A bare number is the expected answer: the count of lines in the records that contain the word "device".
*** Information shown
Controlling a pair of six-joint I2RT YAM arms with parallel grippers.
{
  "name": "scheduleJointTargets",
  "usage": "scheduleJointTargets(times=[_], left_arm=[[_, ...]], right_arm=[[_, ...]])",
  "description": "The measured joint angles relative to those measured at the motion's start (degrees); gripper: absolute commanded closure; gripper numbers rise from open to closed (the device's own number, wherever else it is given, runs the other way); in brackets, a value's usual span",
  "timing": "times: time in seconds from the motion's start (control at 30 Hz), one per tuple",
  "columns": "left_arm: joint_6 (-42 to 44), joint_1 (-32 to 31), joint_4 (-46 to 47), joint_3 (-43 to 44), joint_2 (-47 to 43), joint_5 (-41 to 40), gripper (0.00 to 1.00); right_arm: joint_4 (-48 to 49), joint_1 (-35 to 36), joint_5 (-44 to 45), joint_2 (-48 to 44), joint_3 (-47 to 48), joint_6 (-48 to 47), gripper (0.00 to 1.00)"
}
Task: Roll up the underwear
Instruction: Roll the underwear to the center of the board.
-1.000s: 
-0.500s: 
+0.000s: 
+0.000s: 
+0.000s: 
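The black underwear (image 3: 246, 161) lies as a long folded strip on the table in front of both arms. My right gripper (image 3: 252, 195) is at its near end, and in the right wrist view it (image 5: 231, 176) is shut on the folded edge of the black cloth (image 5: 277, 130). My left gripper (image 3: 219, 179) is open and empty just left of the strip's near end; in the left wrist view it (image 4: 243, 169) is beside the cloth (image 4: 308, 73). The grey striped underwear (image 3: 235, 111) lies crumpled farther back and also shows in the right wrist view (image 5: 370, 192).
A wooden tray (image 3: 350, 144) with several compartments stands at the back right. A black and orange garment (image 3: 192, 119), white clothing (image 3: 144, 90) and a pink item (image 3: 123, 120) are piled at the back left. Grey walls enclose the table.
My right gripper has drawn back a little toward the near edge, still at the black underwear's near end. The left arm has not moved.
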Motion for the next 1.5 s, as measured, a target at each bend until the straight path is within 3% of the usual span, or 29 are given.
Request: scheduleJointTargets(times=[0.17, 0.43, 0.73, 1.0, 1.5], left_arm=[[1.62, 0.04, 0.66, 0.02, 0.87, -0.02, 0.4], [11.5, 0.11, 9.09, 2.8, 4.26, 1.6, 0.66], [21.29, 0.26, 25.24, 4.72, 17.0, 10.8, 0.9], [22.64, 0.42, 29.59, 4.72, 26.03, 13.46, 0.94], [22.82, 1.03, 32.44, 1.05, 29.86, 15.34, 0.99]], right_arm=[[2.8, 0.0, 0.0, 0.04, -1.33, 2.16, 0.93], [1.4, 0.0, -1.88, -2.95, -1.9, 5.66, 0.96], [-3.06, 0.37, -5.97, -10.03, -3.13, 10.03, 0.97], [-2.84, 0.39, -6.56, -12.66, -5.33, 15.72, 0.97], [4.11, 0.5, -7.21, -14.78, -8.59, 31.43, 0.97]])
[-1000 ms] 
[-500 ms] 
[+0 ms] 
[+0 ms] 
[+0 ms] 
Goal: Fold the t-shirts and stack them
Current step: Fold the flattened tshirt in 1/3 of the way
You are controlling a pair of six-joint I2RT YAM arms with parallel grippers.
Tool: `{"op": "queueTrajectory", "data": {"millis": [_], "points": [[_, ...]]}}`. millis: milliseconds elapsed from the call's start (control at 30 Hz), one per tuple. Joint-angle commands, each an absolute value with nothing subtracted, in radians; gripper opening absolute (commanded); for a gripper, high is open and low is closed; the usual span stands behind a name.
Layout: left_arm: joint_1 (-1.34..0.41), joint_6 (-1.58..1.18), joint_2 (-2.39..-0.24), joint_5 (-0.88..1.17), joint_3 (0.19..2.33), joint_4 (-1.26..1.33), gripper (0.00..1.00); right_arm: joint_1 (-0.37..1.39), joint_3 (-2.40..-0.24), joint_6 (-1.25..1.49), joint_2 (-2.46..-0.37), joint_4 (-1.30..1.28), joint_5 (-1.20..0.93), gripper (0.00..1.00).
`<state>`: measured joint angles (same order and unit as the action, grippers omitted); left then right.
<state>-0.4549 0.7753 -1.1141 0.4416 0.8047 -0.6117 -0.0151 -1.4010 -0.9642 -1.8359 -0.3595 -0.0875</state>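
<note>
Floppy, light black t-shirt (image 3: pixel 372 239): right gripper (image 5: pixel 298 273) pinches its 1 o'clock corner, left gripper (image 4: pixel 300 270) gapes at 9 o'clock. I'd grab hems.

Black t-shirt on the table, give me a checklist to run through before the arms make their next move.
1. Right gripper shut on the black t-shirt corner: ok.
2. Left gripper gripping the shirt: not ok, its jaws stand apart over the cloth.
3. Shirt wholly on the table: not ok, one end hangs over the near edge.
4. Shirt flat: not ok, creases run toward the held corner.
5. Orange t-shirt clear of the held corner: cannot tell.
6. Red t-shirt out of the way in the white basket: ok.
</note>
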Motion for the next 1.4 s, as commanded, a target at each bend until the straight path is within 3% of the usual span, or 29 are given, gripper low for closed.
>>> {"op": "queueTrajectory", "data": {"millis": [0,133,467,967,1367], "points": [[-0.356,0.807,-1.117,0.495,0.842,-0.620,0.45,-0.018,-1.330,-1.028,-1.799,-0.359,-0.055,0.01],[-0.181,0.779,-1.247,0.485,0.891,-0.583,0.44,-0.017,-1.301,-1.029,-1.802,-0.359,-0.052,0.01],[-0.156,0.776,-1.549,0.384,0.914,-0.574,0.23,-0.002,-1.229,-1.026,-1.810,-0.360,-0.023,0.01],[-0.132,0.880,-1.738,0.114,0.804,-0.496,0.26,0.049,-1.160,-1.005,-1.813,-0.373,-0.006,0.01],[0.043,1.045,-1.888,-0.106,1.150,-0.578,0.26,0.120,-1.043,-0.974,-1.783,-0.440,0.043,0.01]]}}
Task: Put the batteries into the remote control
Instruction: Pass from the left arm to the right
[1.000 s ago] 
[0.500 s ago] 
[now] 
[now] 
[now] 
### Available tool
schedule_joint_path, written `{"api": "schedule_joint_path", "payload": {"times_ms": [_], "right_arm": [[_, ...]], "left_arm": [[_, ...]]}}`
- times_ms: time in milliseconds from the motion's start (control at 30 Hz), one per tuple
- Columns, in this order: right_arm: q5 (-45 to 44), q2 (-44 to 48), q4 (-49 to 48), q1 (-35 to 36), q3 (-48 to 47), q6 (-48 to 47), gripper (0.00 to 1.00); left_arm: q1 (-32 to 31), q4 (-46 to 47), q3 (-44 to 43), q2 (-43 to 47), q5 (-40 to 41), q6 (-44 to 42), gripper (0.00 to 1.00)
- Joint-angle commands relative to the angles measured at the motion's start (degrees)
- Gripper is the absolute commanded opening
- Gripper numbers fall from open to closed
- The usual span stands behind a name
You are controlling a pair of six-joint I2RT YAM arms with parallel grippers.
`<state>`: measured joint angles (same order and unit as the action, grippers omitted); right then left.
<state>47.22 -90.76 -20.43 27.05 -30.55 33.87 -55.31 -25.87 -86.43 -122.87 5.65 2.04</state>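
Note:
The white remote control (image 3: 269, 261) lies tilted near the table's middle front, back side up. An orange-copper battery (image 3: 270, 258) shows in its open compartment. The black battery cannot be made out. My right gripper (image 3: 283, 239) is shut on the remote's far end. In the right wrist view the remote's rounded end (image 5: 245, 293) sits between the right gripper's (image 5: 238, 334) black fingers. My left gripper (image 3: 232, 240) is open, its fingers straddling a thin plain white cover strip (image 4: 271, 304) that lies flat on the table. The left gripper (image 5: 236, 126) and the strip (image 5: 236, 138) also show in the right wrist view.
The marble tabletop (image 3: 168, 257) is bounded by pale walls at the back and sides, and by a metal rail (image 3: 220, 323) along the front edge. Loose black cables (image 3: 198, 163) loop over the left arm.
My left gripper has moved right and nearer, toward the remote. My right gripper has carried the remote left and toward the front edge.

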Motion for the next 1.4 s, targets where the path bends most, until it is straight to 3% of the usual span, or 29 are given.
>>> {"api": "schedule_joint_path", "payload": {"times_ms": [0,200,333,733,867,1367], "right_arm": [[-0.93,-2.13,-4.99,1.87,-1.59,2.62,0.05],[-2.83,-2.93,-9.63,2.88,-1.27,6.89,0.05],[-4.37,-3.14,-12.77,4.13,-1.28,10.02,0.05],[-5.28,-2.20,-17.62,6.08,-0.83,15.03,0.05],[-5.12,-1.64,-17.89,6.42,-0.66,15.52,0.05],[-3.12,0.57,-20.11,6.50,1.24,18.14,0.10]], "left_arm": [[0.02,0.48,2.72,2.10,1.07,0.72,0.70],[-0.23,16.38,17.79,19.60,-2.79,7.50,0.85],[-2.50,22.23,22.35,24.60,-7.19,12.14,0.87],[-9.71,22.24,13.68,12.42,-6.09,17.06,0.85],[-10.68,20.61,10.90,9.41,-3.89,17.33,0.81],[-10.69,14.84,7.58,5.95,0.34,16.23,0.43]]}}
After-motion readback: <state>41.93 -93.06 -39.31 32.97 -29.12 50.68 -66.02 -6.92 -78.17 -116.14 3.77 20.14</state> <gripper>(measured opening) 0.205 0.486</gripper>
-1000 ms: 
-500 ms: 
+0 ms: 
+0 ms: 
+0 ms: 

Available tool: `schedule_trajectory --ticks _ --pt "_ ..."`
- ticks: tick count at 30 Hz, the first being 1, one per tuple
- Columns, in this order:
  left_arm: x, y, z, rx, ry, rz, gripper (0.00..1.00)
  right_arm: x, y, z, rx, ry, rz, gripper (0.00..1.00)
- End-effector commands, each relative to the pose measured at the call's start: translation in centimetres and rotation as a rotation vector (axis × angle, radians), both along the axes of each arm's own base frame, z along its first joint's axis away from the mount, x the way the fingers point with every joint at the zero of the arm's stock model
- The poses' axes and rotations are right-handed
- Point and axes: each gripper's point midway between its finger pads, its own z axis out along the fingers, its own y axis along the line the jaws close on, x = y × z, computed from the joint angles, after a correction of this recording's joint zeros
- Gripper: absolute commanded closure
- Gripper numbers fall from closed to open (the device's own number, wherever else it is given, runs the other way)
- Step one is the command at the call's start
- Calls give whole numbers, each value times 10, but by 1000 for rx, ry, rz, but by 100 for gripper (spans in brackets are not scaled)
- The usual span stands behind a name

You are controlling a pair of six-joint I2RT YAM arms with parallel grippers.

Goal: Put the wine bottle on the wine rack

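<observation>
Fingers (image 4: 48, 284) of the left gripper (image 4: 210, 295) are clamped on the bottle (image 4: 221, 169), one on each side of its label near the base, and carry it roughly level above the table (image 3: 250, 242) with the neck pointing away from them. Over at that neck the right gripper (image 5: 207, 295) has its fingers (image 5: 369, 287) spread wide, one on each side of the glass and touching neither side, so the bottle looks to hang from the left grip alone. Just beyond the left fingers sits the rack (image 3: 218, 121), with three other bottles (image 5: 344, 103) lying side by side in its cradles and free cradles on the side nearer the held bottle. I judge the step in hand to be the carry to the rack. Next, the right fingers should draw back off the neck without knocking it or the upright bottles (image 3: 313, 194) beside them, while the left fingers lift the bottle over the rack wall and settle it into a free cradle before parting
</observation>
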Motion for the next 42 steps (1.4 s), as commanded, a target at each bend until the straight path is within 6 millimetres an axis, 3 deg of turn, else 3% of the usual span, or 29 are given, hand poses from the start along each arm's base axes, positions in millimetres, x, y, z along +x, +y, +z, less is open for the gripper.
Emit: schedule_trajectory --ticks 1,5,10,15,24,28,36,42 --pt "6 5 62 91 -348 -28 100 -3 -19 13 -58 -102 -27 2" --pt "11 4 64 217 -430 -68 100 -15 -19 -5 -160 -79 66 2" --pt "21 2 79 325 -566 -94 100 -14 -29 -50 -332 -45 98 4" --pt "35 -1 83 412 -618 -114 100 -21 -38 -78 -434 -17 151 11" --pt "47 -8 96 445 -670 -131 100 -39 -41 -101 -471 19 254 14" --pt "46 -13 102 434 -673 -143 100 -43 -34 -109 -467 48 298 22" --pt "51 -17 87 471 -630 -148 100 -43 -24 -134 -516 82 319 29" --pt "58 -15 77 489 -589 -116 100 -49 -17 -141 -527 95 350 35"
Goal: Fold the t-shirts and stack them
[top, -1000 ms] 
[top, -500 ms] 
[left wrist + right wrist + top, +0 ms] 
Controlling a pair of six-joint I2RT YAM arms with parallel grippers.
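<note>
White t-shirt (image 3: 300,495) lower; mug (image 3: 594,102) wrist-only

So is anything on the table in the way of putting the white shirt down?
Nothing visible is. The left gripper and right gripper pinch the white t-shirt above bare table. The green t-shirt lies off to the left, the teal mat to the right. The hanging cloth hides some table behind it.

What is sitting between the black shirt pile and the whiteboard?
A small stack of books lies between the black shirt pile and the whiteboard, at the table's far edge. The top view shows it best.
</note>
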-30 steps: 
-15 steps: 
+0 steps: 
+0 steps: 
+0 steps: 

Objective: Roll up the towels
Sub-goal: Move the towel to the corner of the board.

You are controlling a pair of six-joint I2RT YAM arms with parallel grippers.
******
### Answer box
2